Revolutionary Coconut Chia Pudding

Revolutionary Coconut Chia Pudding

We need to talk about chia pudding for a second. Even though it may be a wildly easy, healthy grab and go breakfast, I never cared for it much. Almond milk and chia seeds? Ehh…no thanks. A bit bland, a bit mushy, and just not the best to me.

revolutionary coconut chia pudding | kulaskitchen.com

BUT! Hear me out about THIS chia pudding. This one is different. I hardly even think of it as chia pudding – it’s more like a thick, delicious, coconut-y breakfast concoction. Almost like a seedy, cinnamon-y yogurt. Okay I am getting off track and claiming it’s like 200 different things now, but you hopefully get the picture. Or you will when you try this!

revolutionary coconut chia pudding | kulaskitchen.com

I love using plain coconut yogurt here for amazing flavour and sweetness.
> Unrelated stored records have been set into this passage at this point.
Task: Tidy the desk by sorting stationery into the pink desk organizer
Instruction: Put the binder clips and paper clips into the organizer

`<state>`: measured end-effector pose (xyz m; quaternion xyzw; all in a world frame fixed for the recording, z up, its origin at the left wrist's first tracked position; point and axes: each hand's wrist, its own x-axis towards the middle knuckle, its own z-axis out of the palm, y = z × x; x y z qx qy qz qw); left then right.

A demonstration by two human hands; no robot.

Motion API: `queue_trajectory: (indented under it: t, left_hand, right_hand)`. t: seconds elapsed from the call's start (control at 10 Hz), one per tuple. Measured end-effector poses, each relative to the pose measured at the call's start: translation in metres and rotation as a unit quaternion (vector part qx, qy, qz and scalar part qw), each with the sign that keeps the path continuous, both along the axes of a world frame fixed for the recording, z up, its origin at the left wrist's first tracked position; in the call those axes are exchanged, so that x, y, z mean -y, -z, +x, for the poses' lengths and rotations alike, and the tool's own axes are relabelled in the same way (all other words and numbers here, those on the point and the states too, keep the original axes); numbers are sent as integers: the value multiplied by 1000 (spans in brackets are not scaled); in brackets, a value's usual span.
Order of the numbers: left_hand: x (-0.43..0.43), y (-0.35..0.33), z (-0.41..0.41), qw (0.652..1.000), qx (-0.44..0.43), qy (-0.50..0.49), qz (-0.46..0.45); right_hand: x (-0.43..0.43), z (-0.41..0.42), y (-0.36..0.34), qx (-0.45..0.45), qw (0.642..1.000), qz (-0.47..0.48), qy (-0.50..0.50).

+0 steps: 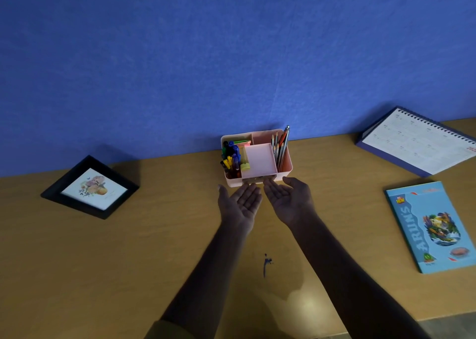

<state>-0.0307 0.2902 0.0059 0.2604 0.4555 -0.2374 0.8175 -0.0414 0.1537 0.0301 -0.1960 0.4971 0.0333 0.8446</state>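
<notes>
sorting looks all but finished

stationery now stands inside the pink plastic desk organizer (pixel 288 167), which sits at the back of the tan wooden bench (pixel 128 261), against the blue wall (pixel 231 55). its left compartment holds a bunch of coloured pens and markers (pixel 230 158), its right compartment a row of upright wooden pencils (pixel 280 148), and a stack of bright sticky notes (pixel 242 142) lies at its rear left. the shallow pink tray (pixel 258 159) in its middle looks bare.

the left hand (pixel 240 204) and right hand (pixel 287 202) hover just in front of the organizer, side by side, palms up, fingers straight, gripping nothing. whether the fingertips touch its front face i cannot tell.

no loose pens or pencils show on the bench around the organizer. well to its left lies a black-framed flower picture (pixel 90 187); well to its right, a spiral-bound desk calendar (pixel 417 142) and a light blue illustrated notebook (pixel 432 225). a dark ink stain (pixel 266 262) marks the bench in front of the organizer, between the forearms.

judging by this, the sorting is done; at most the organizer needs a final nudge into place.
</notes>
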Motion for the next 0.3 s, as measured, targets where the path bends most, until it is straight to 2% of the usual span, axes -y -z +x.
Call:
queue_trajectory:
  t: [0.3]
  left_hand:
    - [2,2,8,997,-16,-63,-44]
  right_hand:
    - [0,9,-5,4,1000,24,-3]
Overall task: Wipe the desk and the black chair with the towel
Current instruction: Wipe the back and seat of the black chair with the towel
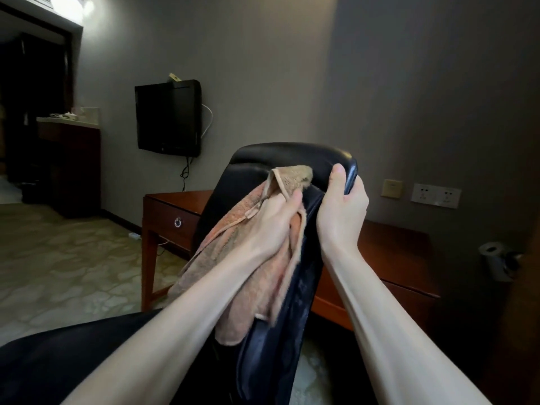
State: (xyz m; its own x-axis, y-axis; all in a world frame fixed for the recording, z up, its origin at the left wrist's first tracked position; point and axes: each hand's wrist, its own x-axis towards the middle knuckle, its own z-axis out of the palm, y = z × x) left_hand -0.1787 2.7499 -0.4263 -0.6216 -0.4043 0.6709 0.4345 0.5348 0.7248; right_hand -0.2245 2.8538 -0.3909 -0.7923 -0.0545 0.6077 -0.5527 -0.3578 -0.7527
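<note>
Your left hand (pixel 274 223) grips the bunched towel (pixel 222 247) against the black chair (pixel 292 156) back, which runs up and away from you, while your right hand (pixel 342 209) clasps its top-right corner.

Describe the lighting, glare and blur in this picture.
Head view: the room is dim, with a blown-out ceiling light at top left; a faint sheen runs along the black chair at its top edge; the towel is motion-blurred at its lower end; wide-angle distortion slants the doorway frame and darkens the corners.
</note>
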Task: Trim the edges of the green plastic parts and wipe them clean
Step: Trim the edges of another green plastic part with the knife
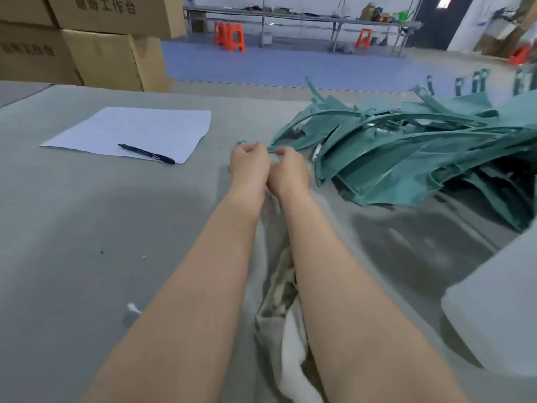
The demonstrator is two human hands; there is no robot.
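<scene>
Head view. Hands out in front over a grey table [87,228], bare forearms stretched forward and nearly parallel. Left hand [250,161] and right hand [288,167] sit side by side, knuckles touching, just at the left edge of the pile of green plastic parts [406,152]. Fingers of both are curled in, and both grip one thin green strip [271,148] that runs across between them. A short end of it pokes out beyond the left hand, on the side away from the pile. Cannot tell whether the strip is a loose piece or the rim of a part that is still lying in the pile.

The pile is a loose tangle of curved panels and thin ribs, spread over the table on the right.

Cloth [286,289], crumpled, white with mottled dirty patches, lies on the table between the forearms, nearer the camera than the pile. Pale blurred container [499,301] sits in front of the pile at the frame's right edge.

Well to the left of the pile is a sheet of paper [136,130] with a dark pen [146,154] lying on its near edge. Small white scrap [132,311] near the left forearm.

Beyond the table, to the left of the pile, are stacked cardboard boxes [101,39]. Behind the pile are orange stools [229,36] and a long bench [290,16].
</scene>
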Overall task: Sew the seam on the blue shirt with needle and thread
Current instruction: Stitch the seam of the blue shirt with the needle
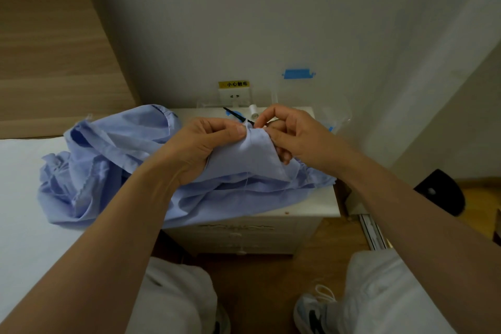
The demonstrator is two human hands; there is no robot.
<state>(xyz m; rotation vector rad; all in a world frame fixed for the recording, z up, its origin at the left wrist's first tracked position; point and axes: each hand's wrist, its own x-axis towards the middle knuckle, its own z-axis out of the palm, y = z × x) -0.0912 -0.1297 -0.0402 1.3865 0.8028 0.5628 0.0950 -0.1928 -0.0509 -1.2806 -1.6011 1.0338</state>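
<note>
The blue shirt [113, 165] lies crumpled across the bed edge and the white nightstand [320, 203]. My left hand [200, 146] grips a raised fold of the shirt, thumb and forefinger pinching its top edge. My right hand [292, 135] is curled at the same fold from the right, fingertips pinched together at the seam; the needle itself is too small to see. A thin white thread [245, 182] hangs down over the fabric below the fold. A white thread spool [253, 110] stands at the back of the nightstand.
Black-handled scissors [235, 115] lie behind my hands near the spool. A wall socket [234, 95] with a yellow warning label sits above the nightstand. The white bed [24, 184] is at left; a clear plastic bag [336, 116] at back right. My knees and a shoe show below.
</note>
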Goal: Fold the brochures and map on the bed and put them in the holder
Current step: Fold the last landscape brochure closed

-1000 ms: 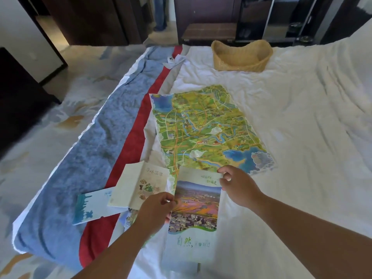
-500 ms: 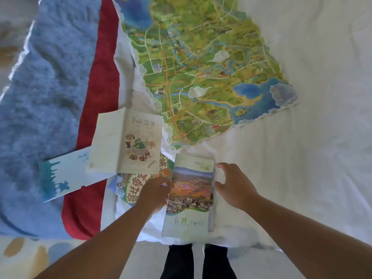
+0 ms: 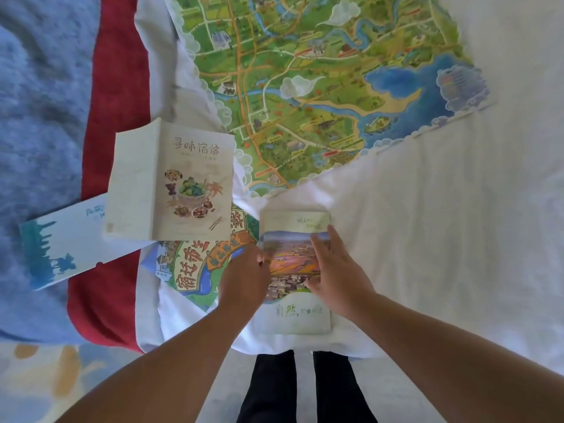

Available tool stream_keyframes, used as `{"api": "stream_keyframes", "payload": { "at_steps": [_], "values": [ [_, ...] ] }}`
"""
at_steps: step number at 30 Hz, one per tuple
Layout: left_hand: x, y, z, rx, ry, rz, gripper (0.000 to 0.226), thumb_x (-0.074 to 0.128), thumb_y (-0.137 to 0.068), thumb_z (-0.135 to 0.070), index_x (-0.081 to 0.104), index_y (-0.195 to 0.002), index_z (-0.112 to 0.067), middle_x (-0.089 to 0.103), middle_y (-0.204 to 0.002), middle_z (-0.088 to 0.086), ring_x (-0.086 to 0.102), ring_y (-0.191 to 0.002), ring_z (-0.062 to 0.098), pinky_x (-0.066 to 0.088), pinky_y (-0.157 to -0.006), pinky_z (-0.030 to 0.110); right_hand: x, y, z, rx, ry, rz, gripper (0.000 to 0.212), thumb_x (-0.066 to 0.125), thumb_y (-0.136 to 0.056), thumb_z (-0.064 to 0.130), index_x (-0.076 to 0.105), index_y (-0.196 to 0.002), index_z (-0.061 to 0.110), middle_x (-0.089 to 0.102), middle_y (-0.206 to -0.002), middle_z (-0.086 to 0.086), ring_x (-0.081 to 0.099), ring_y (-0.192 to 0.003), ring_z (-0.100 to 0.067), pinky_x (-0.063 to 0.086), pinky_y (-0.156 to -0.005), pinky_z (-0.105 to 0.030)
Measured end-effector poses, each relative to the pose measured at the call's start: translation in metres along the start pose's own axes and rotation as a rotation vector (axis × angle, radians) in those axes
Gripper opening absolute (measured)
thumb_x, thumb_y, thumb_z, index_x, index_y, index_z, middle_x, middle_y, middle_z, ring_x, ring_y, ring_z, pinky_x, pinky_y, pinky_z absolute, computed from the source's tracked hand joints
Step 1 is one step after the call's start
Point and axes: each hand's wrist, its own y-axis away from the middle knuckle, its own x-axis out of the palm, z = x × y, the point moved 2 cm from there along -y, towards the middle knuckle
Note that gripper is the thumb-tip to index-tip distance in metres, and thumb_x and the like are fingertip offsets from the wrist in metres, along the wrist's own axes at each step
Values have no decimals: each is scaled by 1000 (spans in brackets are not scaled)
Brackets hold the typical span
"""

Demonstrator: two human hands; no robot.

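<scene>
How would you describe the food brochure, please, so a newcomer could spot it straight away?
Start at the big illustrated map on the white bed. Beside its near-left edge lies a cream brochure, partly opened. Only it pictures bowls of food and chopsticks.

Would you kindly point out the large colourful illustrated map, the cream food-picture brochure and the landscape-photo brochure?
Large colourful illustrated map (image 3: 320, 87): head view, green central area.
Cream food-picture brochure (image 3: 195, 166): head view, front cover.
Landscape-photo brochure (image 3: 294, 320): head view, pale lower band.
</scene>
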Motion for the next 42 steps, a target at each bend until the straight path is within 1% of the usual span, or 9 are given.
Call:
{"api": "stream_keyframes", "payload": {
  "at_steps": [4, 11, 15, 20, 23, 28, 32, 35, 42],
  "values": [
    [0, 7, 0, 124, -115, -3, 30, 53, -96, -24, 42, -123, -16, 54, -115, 6, 57, -101, 28, 50, -74, 39, 5, -1, 5, -13, 5, -29, 84, 65, -91, 27, 10, -155, 25, -22, -161, -4, 28, -145, -22, 49, -97, -33],
    [3, 12, -9, 259, -374, -38, 60, 54, -85, -10, 32, -141, -14, 36, -135, 8, 40, -121, 28, 46, -86, 34, 12, -4, 8, -10, 88, -36, 83, 63, -93, 25, 9, -156, 21, -23, -160, -10, 18, -148, -24, 46, -101, -33],
    [12, -8, -25, 497, -513, 16, 75, 54, -87, -12, 17, -153, -11, 10, -159, 15, 7, -147, 33, 18, -118, 40, 16, -9, 4, -78, 187, -58, 78, 58, -95, 18, 9, -155, 15, -18, -162, -9, -6, -151, -24, 42, -106, -34],
    [27, -19, -29, 546, -660, 81, 69, 45, -99, -24, 5, -153, -8, -9, -161, 19, -11, -148, 35, 0, -121, 43, 23, -14, -1, -108, 241, -41, 86, 64, -91, 24, 7, -154, 11, -9, -163, -13, -5, -151, -28, 17, -120, -34],
    [37, 10, -17, 593, -627, 117, 63, 38, -96, -10, 11, -153, -2, -2, -159, 27, -2, -148, 40, 6, -122, 46, 24, -18, -2, -102, 225, -51, 80, 61, -93, 23, 9, -154, 11, -7, -163, -13, -2, -151, -28, 23, -118, -33],
    [47, 76, 20, 537, -629, 289, 81, 87, -54, -24, 62, -130, -11, 52, -138, 25, 51, -128, 36, 52, -96, 37, 24, -17, 1, -93, 273, -18, 86, 62, -93, 20, 3, -155, 9, -13, -162, -14, -6, -151, -30, 27, -116, -35],
    [52, 87, 35, 538, -633, 386, 66, 49, -98, -27, 17, -154, -13, -9, -160, 23, -9, -148, 39, 13, -119, 44, 22, -15, 6, -80, 286, -6, 88, 63, -91, 16, 3, -155, 10, -14, -162, -13, -7, -151, -30, 32, -114, -36],
    [44, 71, 25, 511, -557, 279, 58, 38, -100, -31, 21, -152, -11, 4, -161, 19, 2, -149, 33, 12, -120, 41, 20, -14, 7, -58, 244, -38, 82, 61, -91, 18, 10, -155, 14, -13, -162, -10, -5, -150, -30, 43, -104, -36],
    [38, 51, 13, 399, -485, 248, 76, 40, -93, -7, -5, -154, -7, -27, -157, 20, -18, -147, 33, 22, -118, 36, 27, 6, 8, -78, 163, -30, 82, 66, -89, 35, 15, -152, 22, -16, -161, -5, -3, -150, -26, 44, -106, -34]
  ]
}}
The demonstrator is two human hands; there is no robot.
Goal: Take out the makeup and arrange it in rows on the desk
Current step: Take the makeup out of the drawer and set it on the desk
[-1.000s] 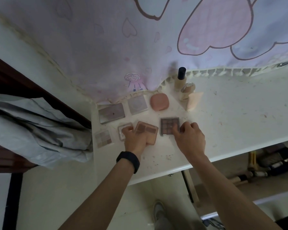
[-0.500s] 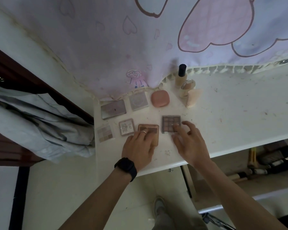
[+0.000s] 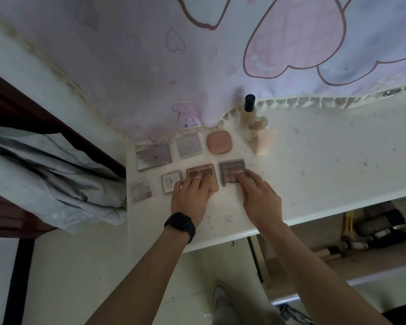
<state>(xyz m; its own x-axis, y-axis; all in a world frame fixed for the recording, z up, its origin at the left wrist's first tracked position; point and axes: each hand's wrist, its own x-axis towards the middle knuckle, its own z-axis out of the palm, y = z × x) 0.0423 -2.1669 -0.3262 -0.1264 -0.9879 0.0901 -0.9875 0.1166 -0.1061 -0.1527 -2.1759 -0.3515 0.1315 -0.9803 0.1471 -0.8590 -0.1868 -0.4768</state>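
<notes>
Head view: grey palette (image 3: 154,156) lies lengthwise left-right.

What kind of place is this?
Probably a bedroom or dorm corner: a heart-print curtain hangs behind a white desk, eyeshadow palettes lie in rows on it, and grey fabric drapes at left.

On the white desk (image 3: 314,174), the brown rectangular palette (image 3: 203,168) lies left of the dark gridded palette (image 3: 230,172) (pink rounded compact (image 3: 219,143) behind).

Pale lettering crosses the dark eyeshadow palette (image 3: 230,168), too blurred to read. The small square compact (image 3: 171,181) bears a label of illegibly fine print.
</notes>
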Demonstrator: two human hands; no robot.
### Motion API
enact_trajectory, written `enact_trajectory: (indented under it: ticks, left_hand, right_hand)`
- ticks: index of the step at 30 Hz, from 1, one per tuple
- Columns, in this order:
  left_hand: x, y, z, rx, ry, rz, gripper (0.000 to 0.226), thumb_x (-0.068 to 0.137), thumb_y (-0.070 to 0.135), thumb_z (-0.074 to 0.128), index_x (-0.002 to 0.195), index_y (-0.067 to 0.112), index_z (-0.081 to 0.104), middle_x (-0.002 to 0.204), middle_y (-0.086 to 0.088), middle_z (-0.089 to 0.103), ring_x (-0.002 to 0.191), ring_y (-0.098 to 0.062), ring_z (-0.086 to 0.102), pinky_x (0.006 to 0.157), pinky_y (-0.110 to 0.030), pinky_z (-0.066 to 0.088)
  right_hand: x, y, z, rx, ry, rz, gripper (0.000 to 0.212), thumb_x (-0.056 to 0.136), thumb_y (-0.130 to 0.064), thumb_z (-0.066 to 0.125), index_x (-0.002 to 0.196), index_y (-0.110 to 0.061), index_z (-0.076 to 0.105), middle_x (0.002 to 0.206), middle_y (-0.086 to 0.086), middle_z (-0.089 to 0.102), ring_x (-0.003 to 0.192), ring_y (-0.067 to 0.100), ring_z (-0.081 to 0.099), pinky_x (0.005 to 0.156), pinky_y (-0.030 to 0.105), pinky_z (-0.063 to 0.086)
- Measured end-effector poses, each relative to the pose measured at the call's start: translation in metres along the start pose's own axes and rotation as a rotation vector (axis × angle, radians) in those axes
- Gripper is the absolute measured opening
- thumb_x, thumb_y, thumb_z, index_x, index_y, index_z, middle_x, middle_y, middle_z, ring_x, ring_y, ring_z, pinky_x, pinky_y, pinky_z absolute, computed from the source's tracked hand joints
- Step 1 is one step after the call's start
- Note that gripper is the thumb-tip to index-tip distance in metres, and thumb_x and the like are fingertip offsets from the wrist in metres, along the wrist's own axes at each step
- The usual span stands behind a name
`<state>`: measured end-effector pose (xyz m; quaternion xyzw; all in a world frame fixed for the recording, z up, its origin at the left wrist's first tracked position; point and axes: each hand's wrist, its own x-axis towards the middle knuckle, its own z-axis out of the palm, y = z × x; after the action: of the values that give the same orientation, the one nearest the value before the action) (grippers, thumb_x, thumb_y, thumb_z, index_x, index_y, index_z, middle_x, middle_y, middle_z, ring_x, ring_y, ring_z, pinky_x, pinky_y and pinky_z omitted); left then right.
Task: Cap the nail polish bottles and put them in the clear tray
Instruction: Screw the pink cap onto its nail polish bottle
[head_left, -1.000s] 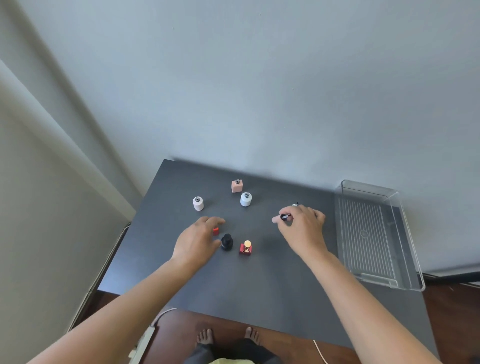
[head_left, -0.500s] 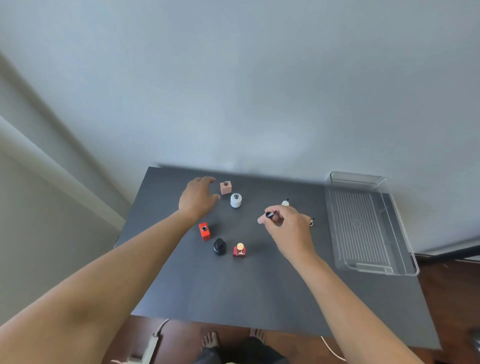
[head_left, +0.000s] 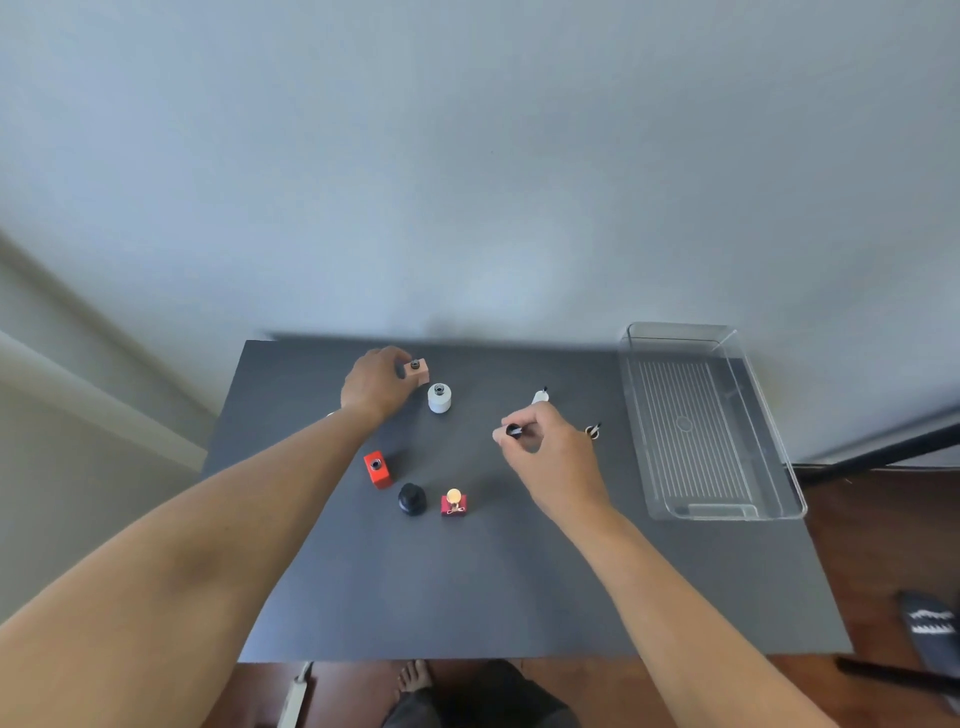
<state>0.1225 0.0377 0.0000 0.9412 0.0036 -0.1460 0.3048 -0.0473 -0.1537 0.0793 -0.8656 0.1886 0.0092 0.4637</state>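
Note:
My left hand (head_left: 376, 387) reaches to the back of the dark table and grips the uncapped pink square bottle (head_left: 420, 371) from its left side. My right hand (head_left: 550, 452) hovers mid-table, pinching a black brush cap (head_left: 513, 430). An uncapped white round bottle (head_left: 439, 398) stands beside the pink one. Nearer me are an uncapped red bottle (head_left: 376, 469), a black capped bottle (head_left: 412, 499) and a dark red bottle with a gold cap (head_left: 454, 503). A white brush cap (head_left: 540, 397) and a gold-ringed cap (head_left: 592, 431) lie loose behind my right hand. The clear tray (head_left: 727, 512) has nothing in it.
The tray sits at the table's right edge (head_left: 821, 597), against the grey wall (head_left: 467, 208). On the wooden floor are a dark slipper (head_left: 930, 631) to the right, a power strip (head_left: 293, 696) and the person's bare foot below the front edge.
My left hand has travelled from the red bottle to the back of the table and closed on the pink bottle. My right hand keeps the black cap and has barely shifted.

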Motion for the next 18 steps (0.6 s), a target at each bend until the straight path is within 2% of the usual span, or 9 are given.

I find the few coconut yogurts available here in Toronto to be quite thin, but I really enjoy super thick, creamy yogurt. Adding chia + flax seeds was been my solution to this issue as of late, and it turns the mixture into a thick hybrid between yogurt + chia pudding. I also threw in a few other ingredients to make it extra special and flavourful.

revolutionary coconut chia pudding | kulaskitchen.com

This delicious mixture is PERFECT to prep ahead of time for weekday breakfasts – the following recipe makes one serving, but feel free to double, triple etc as desired! Enjoy 🙂

revolutionary coconut chia pudding | kulaskitchen.com

Revolutionary Coconut Chia Pudding
 
Prep time
Total time
 
This thick, creamy + flavourful yogurt/chia pudding hybrid will be your new favourite make-ahead breakfast - no more bland breakfasts necessary!
Emma:
Recipe type: Breakfast
Serves: 1 serving
Gather
  • 2 tbsp chia seeds
  • 1 tbsp ground flaxseed
  • ½ c. coconut milk
  • ¼ c. plain, unsweetened coconut yogurt (I like Yoso or Silk)
  • ¼ tsp. cinnamon
  • ¼ tsp. vanilla extract
  • tiny pinch of salt
  • 1 tbsp. cacao nibs, pumpkin seeds and/or chopped dried fruit (optional but great for extra texture!)
  • 1 tsp. maple syrup (optional)
Toppings:
  • Granola
  • Fresh fruit
  • Chia jam (or regular jam)
  • Nut butter
  • Nuts / seeds
Create
  1. Simply combine all of your ingredients in a small glass jar, leave it overnight in the fridge and wake up with a thick, creamy breakfast! Top with desired toppings and enjoy.
  2. Feel free to multiply the recipe as needed for more servings!